● **YOUR INSTRUCTIONS**: Print the whole listing below again, exactly as given.

● **RAW DATA**:
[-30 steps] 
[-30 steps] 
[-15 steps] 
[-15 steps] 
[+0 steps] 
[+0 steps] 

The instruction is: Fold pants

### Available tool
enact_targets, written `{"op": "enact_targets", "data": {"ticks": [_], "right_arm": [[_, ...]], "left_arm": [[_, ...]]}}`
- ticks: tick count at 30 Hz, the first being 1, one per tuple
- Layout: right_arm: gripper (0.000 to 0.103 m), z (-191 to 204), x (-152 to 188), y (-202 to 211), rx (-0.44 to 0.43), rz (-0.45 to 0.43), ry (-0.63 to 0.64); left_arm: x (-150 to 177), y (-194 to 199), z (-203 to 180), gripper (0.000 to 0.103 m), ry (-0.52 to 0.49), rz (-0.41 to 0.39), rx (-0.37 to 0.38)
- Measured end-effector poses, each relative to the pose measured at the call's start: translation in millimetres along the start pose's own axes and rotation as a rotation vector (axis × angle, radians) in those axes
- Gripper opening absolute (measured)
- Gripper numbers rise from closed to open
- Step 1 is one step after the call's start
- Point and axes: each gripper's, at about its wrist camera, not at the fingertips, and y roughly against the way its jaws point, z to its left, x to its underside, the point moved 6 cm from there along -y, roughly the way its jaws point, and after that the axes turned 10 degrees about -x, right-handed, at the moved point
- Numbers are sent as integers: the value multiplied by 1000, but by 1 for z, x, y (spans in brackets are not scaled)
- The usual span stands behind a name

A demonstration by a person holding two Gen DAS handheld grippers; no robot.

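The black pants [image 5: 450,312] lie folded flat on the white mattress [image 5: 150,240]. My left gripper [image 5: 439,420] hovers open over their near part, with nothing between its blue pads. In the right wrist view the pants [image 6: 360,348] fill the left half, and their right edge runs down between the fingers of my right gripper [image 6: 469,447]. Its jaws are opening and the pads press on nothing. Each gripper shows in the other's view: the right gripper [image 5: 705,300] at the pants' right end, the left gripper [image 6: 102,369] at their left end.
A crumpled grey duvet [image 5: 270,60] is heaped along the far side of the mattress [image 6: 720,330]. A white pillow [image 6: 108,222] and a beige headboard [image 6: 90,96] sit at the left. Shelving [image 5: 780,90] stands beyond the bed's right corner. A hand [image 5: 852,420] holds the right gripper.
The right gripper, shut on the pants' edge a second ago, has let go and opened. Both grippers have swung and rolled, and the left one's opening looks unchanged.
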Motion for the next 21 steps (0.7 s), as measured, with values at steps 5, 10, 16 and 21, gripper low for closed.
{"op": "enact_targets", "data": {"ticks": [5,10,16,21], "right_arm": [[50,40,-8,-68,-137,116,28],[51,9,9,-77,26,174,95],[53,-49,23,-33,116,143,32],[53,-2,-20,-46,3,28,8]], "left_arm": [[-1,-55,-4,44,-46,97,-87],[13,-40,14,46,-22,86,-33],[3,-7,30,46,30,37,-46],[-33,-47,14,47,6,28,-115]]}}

● **EXPECTED ANSWER**:
[-30 steps] 
[-30 steps] 
[-15 steps] 
[-15 steps] 
[+0 steps] 
[+0 steps] 

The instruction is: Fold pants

### Available tool
enact_targets, written `{"op": "enact_targets", "data": {"ticks": [_], "right_arm": [[_, ...]], "left_arm": [[_, ...]]}}`
- ticks: tick count at 30 Hz, the first being 1, one per tuple
- Layout: right_arm: gripper (0.000 to 0.103 m), z (-191 to 204), x (-152 to 188), y (-202 to 211), rx (-0.44 to 0.43), rz (-0.45 to 0.43), ry (-0.63 to 0.64); left_arm: x (-150 to 177), y (-194 to 199), z (-203 to 180), gripper (0.000 to 0.103 m), ry (-0.52 to 0.49), rz (-0.41 to 0.39), rx (-0.37 to 0.38)
- Measured end-effector poses, each relative to the pose measured at the call's start: translation in millimetres along the start pose's own axes and rotation as a rotation vector (axis × angle, radians) in those axes
- Gripper opening absolute (measured)
- Gripper numbers rise from closed to open
- Step 1 is one step after the call's start
- Point and axes: each gripper's, at about its wrist camera, not at the fingertips, and y roughly against the way its jaws point, z to its left, x to its underside, the point moved 6 cm from there along -y, roughly the way its jaws point, and after that the axes turned 10 degrees about -x, right-handed, at the moved point
- Numbers are sent as integers: the value multiplied by 1000, but by 1 for z, x, y (spans in brackets are not scaled)
- The usual span stands behind a name

A demonstration by a person holding two Gen DAS handheld grippers; no robot.

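The black pants [image 5: 450,312] lie folded flat on the white mattress [image 5: 150,240]. My left gripper [image 5: 439,420] hovers open over their near part, with nothing between its blue pads. In the right wrist view the pants [image 6: 360,348] fill the left half, and their right edge runs down between the fingers of my right gripper [image 6: 469,447]. Its jaws are opening and the pads press on nothing. Each gripper shows in the other's view: the right gripper [image 5: 705,300] at the pants' right end, the left gripper [image 6: 102,369] at their left end.
A crumpled grey duvet [image 5: 270,60] is heaped along the far side of the mattress [image 6: 720,330]. A white pillow [image 6: 108,222] and a beige headboard [image 6: 90,96] sit at the left. Shelving [image 5: 780,90] stands beyond the bed's right corner. A hand [image 5: 852,420] holds the right gripper.
The right gripper, shut on the pants' edge a second ago, has let go and opened. Both grippers have swung and rolled, and the left one's opening looks unchanged.
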Motion for the next 21 steps (0.7 s), as measured, with values at steps 5, 10, 16 and 21, gripper low for closed.
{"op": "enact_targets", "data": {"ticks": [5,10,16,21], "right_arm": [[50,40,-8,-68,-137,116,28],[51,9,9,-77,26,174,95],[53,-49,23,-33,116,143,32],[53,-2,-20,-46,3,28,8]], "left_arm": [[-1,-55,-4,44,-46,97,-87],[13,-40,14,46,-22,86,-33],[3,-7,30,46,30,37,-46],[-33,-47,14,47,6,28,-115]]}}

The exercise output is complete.